Zum Vergleich: Die Philippinen konnten den Taifun Haiyan gut bewältigen, weil die philippinische Manila von den Auswirkungen verschont blieb. Porta Vila dagegen, die Hauptstadt Vanuatus, wurde genauso stark getroffen wie die umliegenden Inseln. Dadurch konnten Helikopter nicht sofort mit Such- und Rettungsmaßnahmen beginnen.
Störanfälligkeit
Schon in stabilen Zeiten haben gerade einmal 57 Prozent der Bevölkerung Vanuatus Zugang zu sanitären Anlagen und Abwasserbeseitigung. "Das hört sich vielleicht hoch an - immerhin ist es über die Hälfte - aber in westlichen Ländern sind es 98 oder 99 Prozent der Bevölkerung. Vanuatu hat hier schwere Defizite", so Birkmann. Weitere Faktoren erhöhen die Instabilität des Systems: Einer von zehn Bewohnern der Inselgruppe lebt in extremer Armut, acht Prozent der Bevölkerung sind unterernährt.
Anpassung
"Das Rote Kreuz spricht von einem monatelangen Wiederaufbau. Wir schauen sogar noch weiter: Wie sieht es in den nächsten 50 Jahren mit den Entwicklungsmöglichkeiten aus?", fragt Birkmann. Ihm geht es um Faktoren wie Lesekompetenz bei Erwachsenen, Gleichberechtigung der Geschlechter und Lebenserwartung. Einer der wichtigsten Aspekte sei die mögliche Umsiedlung aus Gefahrengebieten. Die meisten Staaten könnten hier Prävention betreiben, Vanuatu dagegen nicht.

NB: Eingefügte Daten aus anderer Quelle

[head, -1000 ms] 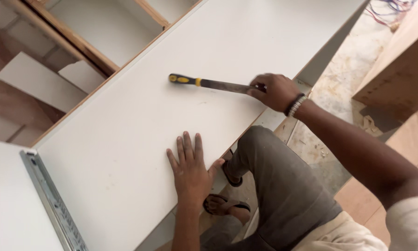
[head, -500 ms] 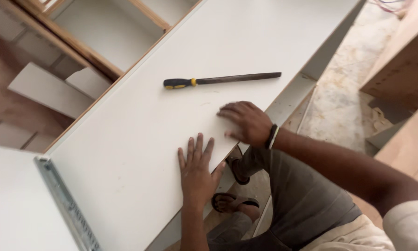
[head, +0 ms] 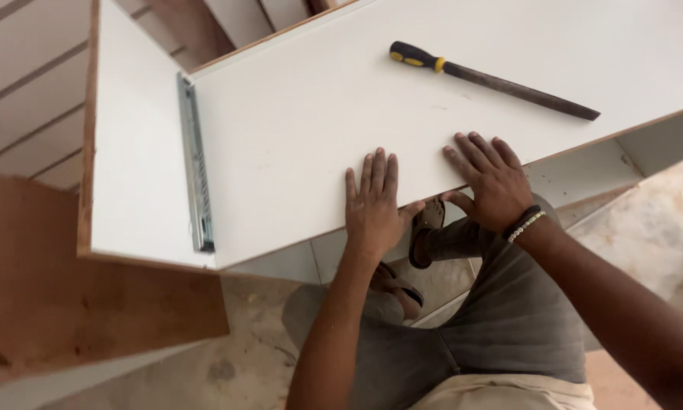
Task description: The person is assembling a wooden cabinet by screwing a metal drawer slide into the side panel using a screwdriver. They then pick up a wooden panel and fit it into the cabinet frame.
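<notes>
A large white laminated board (head: 303,114) lies flat in front of me. My left hand (head: 373,203) rests palm down on its near edge, fingers spread. My right hand (head: 493,181), with a beaded bracelet at the wrist, lies flat on the same edge a little to the right, thumb hooked under the rim. Neither hand holds anything. A long metal file (head: 493,78) with a black and yellow handle lies loose on the board, beyond my right hand.
A metal drawer slide (head: 196,171) is fixed to a white panel (head: 133,152) at the board's left end. Brown wooden boards (head: 68,304) lie at the lower left. My legs and sandalled feet (head: 425,228) are under the board's edge, on a stone floor (head: 645,220).
My right hand let go of the file, left it on the board and came back to the near edge beside my left hand. The view has swung to the left.
</notes>
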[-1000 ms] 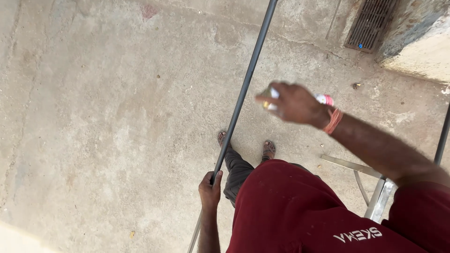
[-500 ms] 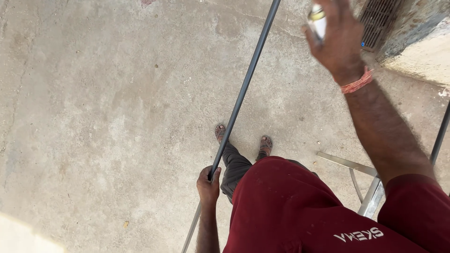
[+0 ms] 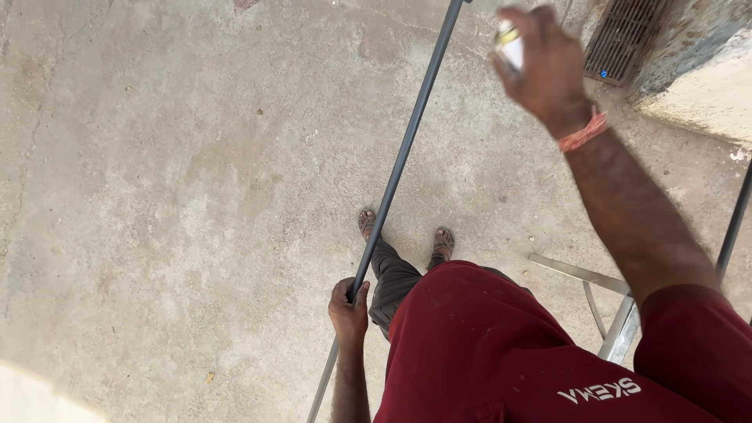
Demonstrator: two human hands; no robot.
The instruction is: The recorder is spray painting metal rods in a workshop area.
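Observation:
My left hand (image 3: 348, 307) grips a long dark metal rod (image 3: 407, 149) that slants from the lower middle up to the top edge. My right hand (image 3: 544, 66) is raised at the upper right, closed around a small white can (image 3: 511, 48) with a yellowish top; an orange band circles that wrist. Below me I see my dark red shirt, grey trousers and two sandalled feet (image 3: 406, 233) on the concrete floor.
A metal drain grate (image 3: 623, 39) sits at the top right beside a rough wall base (image 3: 689, 78). A pale metal frame (image 3: 607, 305) lies on the floor at the right. Another dark rod (image 3: 736, 223) runs along the right edge.
My right hand rose from near the rod's middle to the upper right with the can, then shifted slightly. My left hand kept its hold on the rod.

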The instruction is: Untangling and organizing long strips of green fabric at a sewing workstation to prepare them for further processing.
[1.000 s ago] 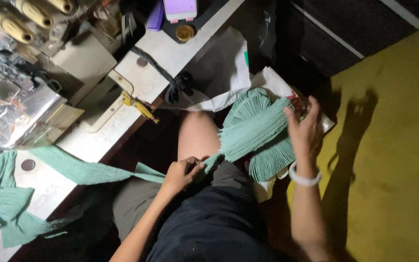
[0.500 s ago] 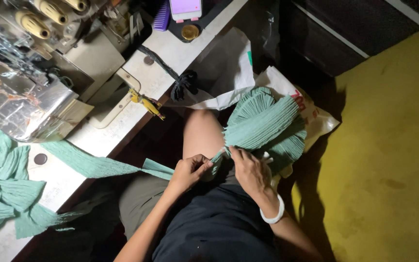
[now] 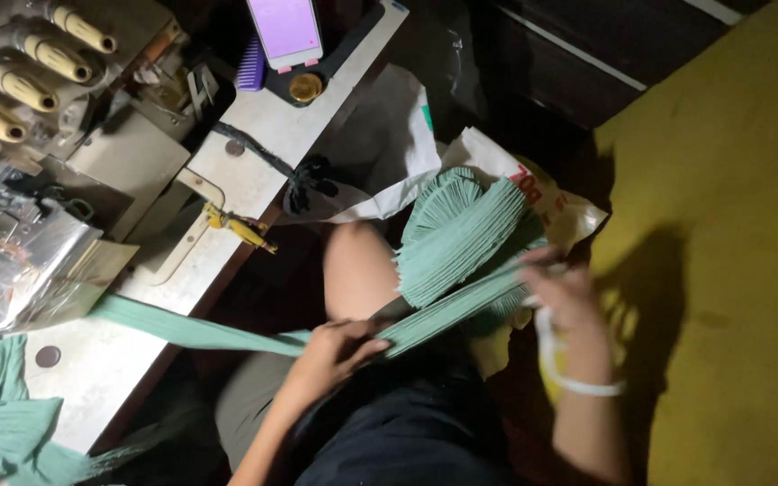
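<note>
Head view: pale sewing table point(image 3: 254, 162) beside yellow floor point(image 3: 731, 270).

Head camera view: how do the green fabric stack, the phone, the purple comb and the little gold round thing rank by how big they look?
Largest to smallest, as they look:
1. green fabric stack, though it lies nearer the camera
2. phone, partly cut off by the frame
3. purple comb and gold round thing: too alike to rank

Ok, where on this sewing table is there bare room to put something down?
Bare tabletop lies between the green fabric strip and the green heap. Another patch sits below the phone tray. Near the thread cones it is crowded.
</note>
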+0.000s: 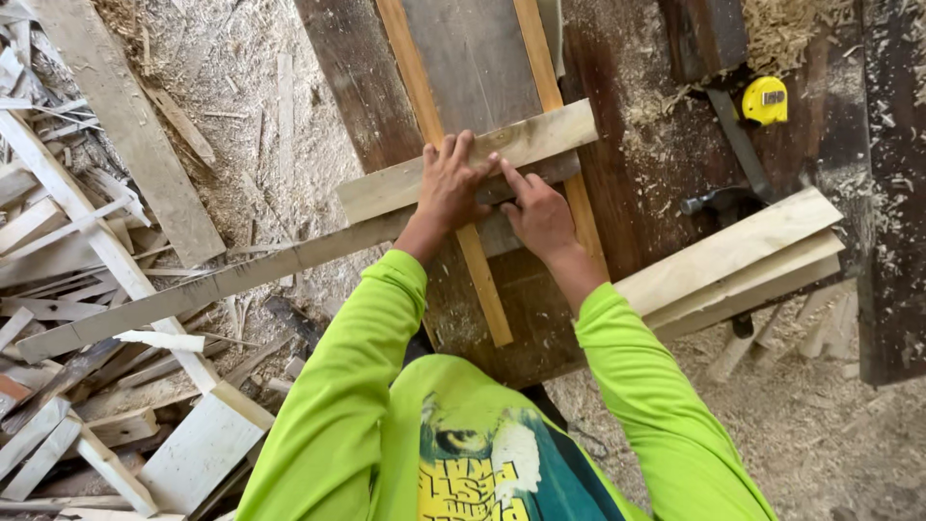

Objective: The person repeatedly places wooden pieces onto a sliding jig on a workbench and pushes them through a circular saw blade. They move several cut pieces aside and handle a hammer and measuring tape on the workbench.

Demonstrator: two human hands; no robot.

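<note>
My left hand (451, 183) lies flat, fingers spread, on a short pale plank (386, 188) laid crosswise over a dark wooden workbench (627, 174). Just to its right, my right hand (540, 214) presses its fingertips against the plank's lower edge; whether it holds anything small is hidden. Under the plank run two thin orange-brown strips (487, 289) lengthwise on a grey board (473, 58). A long grey slat (193, 294) passes below the plank and sticks out left over the floor.
A yellow tape measure (765, 99) and a hammer (719, 201) lie on the bench at right, beside stacked pale boards (743, 256). Offcuts and planks (87, 318) litter the floor at left. Sawdust and shavings cover the ground.
</note>
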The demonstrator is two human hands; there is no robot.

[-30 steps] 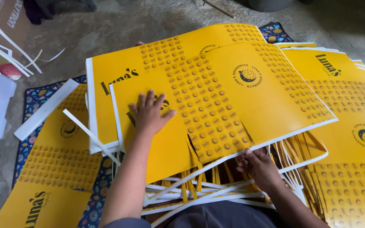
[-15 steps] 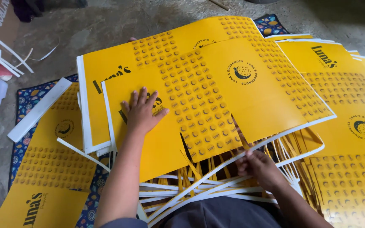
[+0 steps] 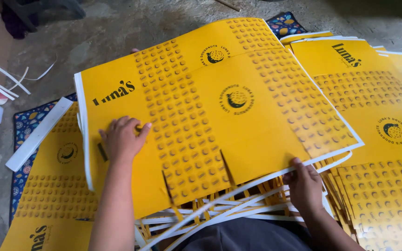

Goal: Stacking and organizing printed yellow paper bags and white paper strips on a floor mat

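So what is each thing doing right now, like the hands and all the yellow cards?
Left hand: flat on the top yellow card.
Right hand: gripping the card's near edge.
Top yellow card: unfolded, near edge lifted off the pile.
Right stack of cards: lying flat.
Left card: flat on the patterned mat.
White strips: loose, scattered.

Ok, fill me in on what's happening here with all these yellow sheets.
A person sits over a heap of flat, printed yellow cardboard sheets with white edges. The left hand lies spread on the top sheet, near its left side. The right hand grips the near edge of the pile, fingers curled over the white border. More sheets are stacked to the right and lower left. Loose white trimmed strips lie under the pile, on a patterned mat over the concrete floor.
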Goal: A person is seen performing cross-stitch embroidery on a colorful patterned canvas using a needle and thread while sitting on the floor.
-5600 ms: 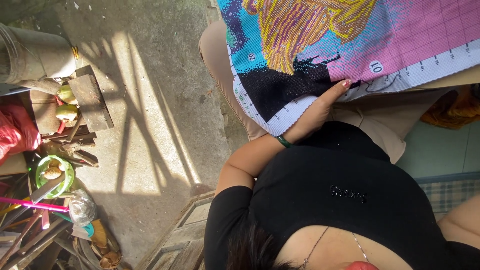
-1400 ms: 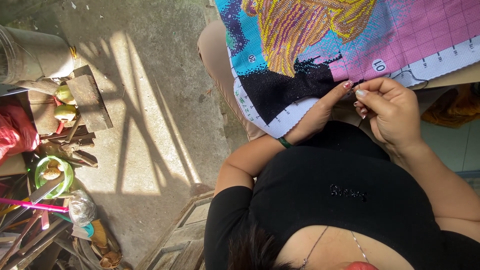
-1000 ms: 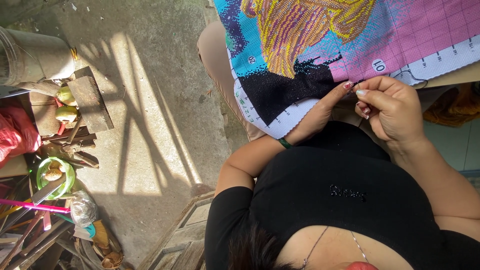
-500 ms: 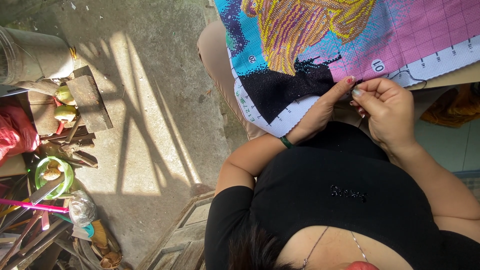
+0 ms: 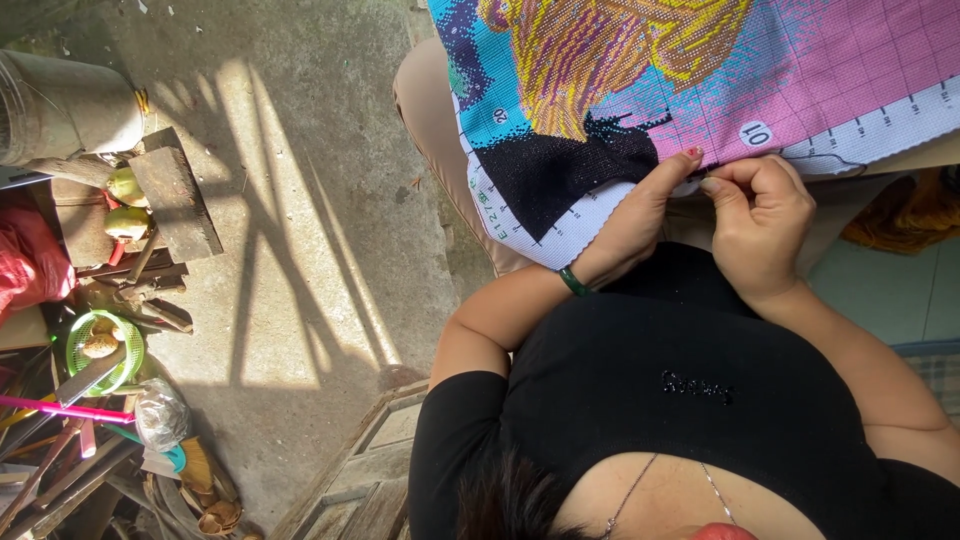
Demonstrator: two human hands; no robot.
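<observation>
A cross-stitch embroidery cloth [image 5: 700, 70] in yellow, pink, blue and black lies across my lap, with a white gridded border. My left hand [image 5: 640, 220], a green bracelet [image 5: 573, 281] on its wrist, grips the cloth's near edge from below, one red-nailed finger lying on the border. My right hand [image 5: 760, 225] is right beside it, thumb and forefinger pinched together at the same edge and touching the left fingertips. Anything between the pinched fingers is too small to see. My black shirt [image 5: 680, 390] fills the lower frame.
To the left is a sunlit concrete floor [image 5: 300, 250]. At the far left stand a grey bucket [image 5: 70, 105], a wooden block [image 5: 175, 200], green fruits [image 5: 125, 185], a red bag [image 5: 30, 260], a green basket [image 5: 100, 345] and piled sticks. A wooden frame [image 5: 370, 480] lies by my left arm.
My right hand came into view, then moved up and left until its pinched fingers met the left fingertips at the cloth's edge. The left hand stayed on the cloth.
</observation>
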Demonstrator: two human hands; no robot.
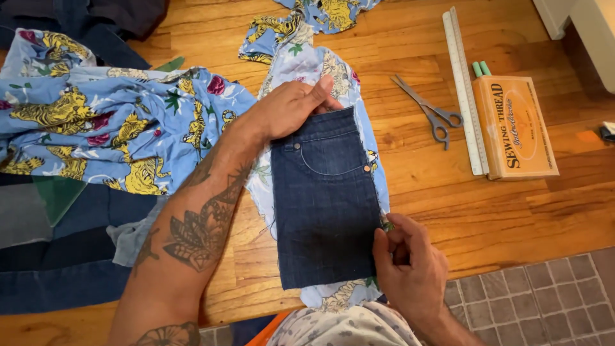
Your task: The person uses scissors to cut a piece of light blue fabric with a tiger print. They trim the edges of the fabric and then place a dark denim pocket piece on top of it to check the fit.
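Head view. I see the denim pocket panel (325, 198) lying flat on a strip of blue tiger-print fabric (301, 64), on the wooden floor (487, 211) near its front edge. The panel's long axis runs from me toward the far edge, its pocket opening pointing away from me. My left hand (291, 106) rests on the far left corner, fingers together and pressing flat. My right hand (410, 269), at the near right corner, appears to pinch the panel's right edge; the fingertips are partly hidden. Scissors (430, 110), a ruler (464, 90) and a yellow box (514, 127) lie well to the right.
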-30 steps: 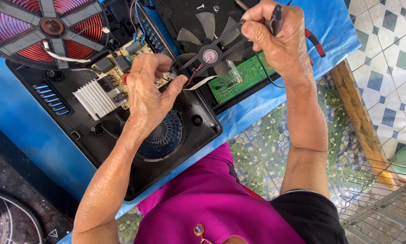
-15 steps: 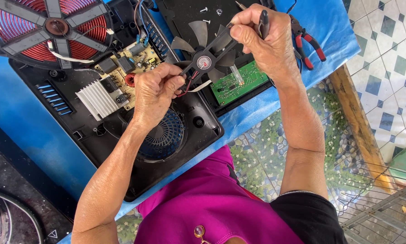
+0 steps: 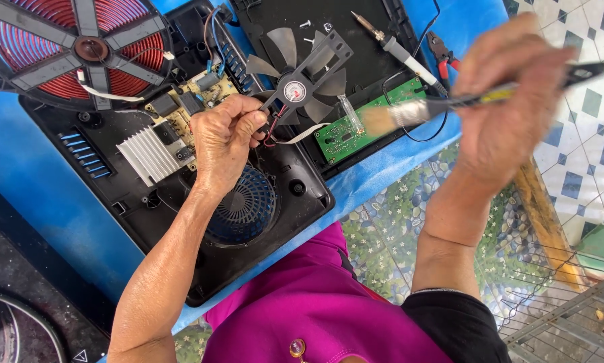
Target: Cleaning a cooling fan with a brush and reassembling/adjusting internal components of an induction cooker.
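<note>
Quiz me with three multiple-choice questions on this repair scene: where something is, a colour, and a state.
1. Where is the red coil?
A. top left
B. bottom right
C. on the tiles

2. What colour is the small circuit board?
A. white
B. green
C. orange

3. What is the left hand doing?
A. lying flat and empty
B. gripping the fan
C. holding pliers

A: the coil lies at the upper left. B: the board beside the fan is green. B: its fingers close on the fan's frame, while the right hand holds a brush.

One label only: round white sticker (image 3: 295, 91) with red marks on the fan hub, centre-frame toward 12 o'clock (print too small to make out). No packages, signs or screens visible.
</note>
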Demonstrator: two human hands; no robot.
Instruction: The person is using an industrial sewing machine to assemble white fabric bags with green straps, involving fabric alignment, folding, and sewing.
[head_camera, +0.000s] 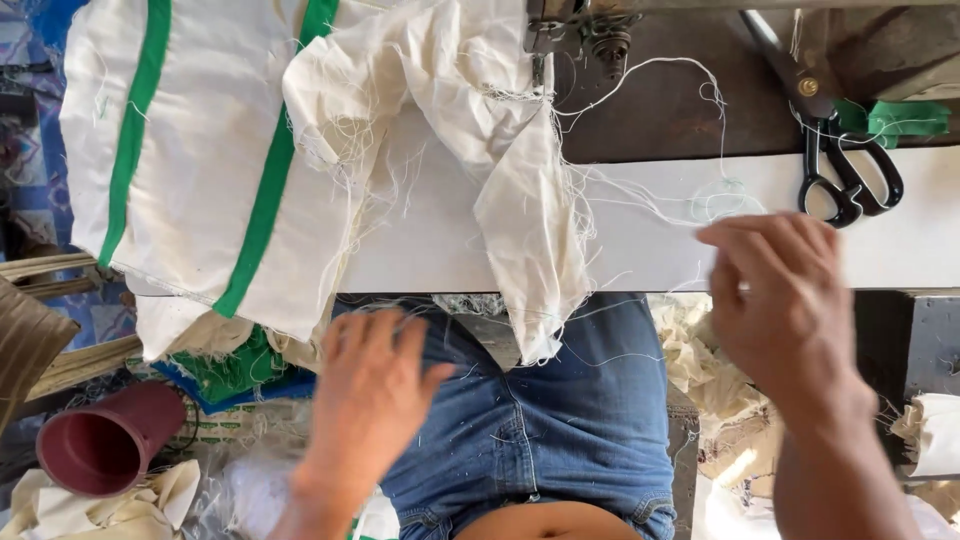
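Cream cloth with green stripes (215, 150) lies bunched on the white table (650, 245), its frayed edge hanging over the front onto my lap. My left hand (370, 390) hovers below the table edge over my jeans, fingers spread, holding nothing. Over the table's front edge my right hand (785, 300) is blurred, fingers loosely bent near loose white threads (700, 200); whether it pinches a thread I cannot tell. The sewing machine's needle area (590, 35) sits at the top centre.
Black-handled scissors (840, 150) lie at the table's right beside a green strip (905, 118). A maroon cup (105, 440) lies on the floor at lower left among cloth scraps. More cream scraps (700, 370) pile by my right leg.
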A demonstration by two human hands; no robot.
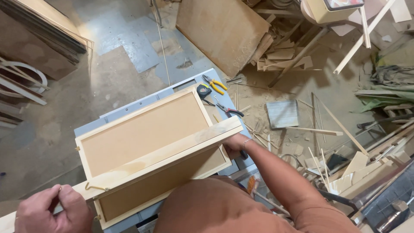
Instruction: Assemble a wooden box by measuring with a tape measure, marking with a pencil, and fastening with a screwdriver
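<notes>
Left hand: the left hand (54, 211) sits at the lower left edge of view, thumb and forefinger pinched shut on something very small, too small to tell, just beside the near end of the plank.
Right hand: the right hand (236, 146) is curled closed under the far end of the plank, at the right edge of the frame; a dark handle seems to stick out below the fist, but I cannot tell what tool it is.
Plank: a long pale wooden plank (164, 156) lies slantwise across the frame, from the left hand up to the right one.
Hook: a small brass-coloured wire hook (95, 187) hangs at the plank's near edge, close to the left hand.
Frame: a shallow rectangular wooden frame with a brown fibreboard back (142, 133) rests flat on the surface, under the plank.
Surface: a grey-blue metal surface (129, 110) carries the frame, its edge showing along the far side.
Tools: yellow-handled pliers (214, 83), a black-and-yellow tape measure (204, 91) and dark-handled pliers (228, 109) lie at the far right corner, apart from both hands.
Step in hand: by my reading, the plank is being lined up over the frame while small hardware is fitted at its near end.
Next move calls for: a steady right-hand hold so the plank does not slide, and fine fingertip work on the left.
</notes>
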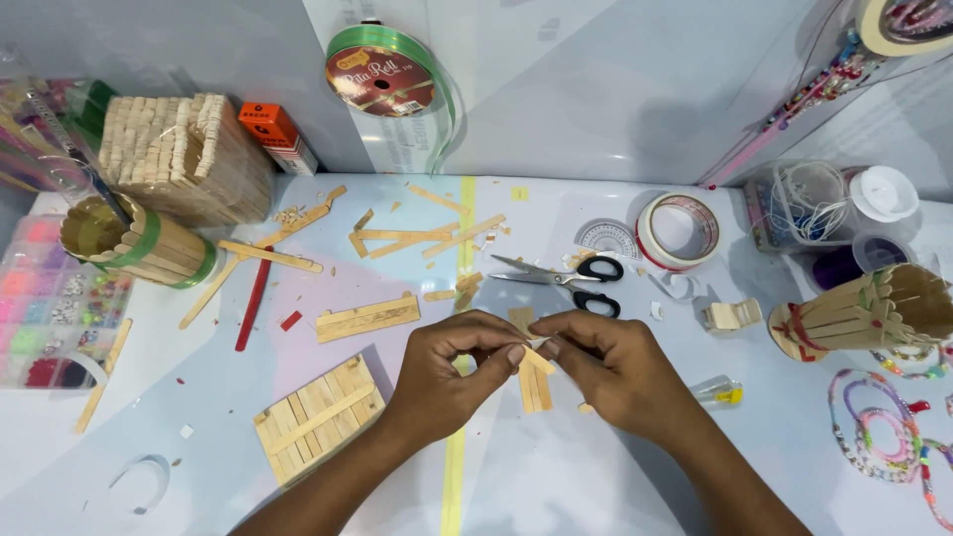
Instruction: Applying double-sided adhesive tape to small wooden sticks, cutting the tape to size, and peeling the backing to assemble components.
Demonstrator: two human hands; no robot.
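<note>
Left hand and right hand meet fingertip to fingertip, both pinched on a small white scrap. Scrap sits just below the scissors, over a stick piece lying on the table. Stick panel lower left of scissors, tape roll to their upper right, flat stick strip to their left.
</note>
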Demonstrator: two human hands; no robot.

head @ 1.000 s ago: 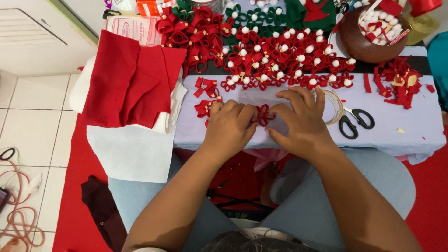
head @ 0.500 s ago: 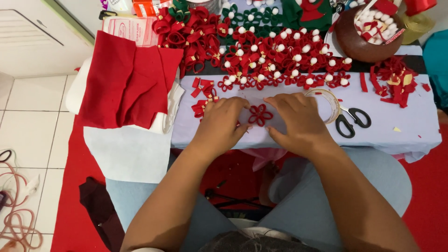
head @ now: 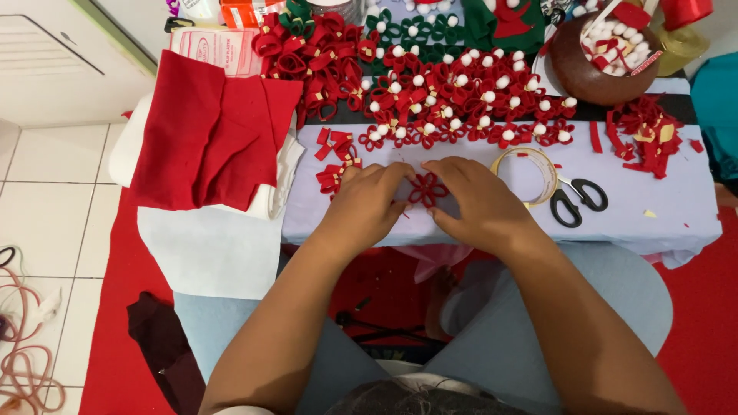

"In den USA oder Großbritannien ist es verboten, in Überflutungsgebieten zu siedeln. Aber hier auf Vanuatu gibt es kaum Orte, die nicht von Naturkatastrophen bedroht sind", sagt Birkmann. Meist vermieden Politiker im Anschluss an die Katastrophe, die Schuld für schlechte Prävention und unzureichende Rettungsmaßnahmen auf sich und die Regierung zu nehmen.
WorldRiskIndex
Um auf die 36,5 Prozentpunkte zu kommen, die Vanuatu auf dem WorldRiskIndex erreicht, multiplizierten die Wissenschaftler die Anzahl der potenziell von Umweltkatastrophen bedrohten Bewohner mit der allgemeinen "Verletzlichkeit" - die sich wiederum aus der Störanfälligkeit, fehlenden Bewältigungsstrategien und nicht vorhandenen Anpassungsmöglichkeiten errechnet.
Als Beispiel nennt Birkmann Japan. "Ein Großteil der japanischen Bevölkerung ist von Erdbeben bedroht, aber das Risiko einer Katastrophe ist geringer. Es gibt bestimmte Vorgaben für Gebäude und die Infrastruktur ist besser ausgebaut. Ob ein Naturphänomen zur Katastrophe wird, hängt stark von der Verletzlichkeit ab."
Jörn Birkmann ist Leiter des Instituts für Raumordnung und Entwicklungsplanung der Universität Stuttgart und wissenschaftlicher Kopf des WorldRiskIndex. Gerade ist er von der Weltkonferenz für Katastrophen-Risikoreduzierung zurückgekehrt, die vom 14. bis 18. März im japanischen Sendai stattfand. Dort bat H.E. Baldwin Lonsdale, Präsident Vanuatus, um international Hilfe, nachdem Zyklon "Pam" große Teile des Inselstaats zerstört hatte.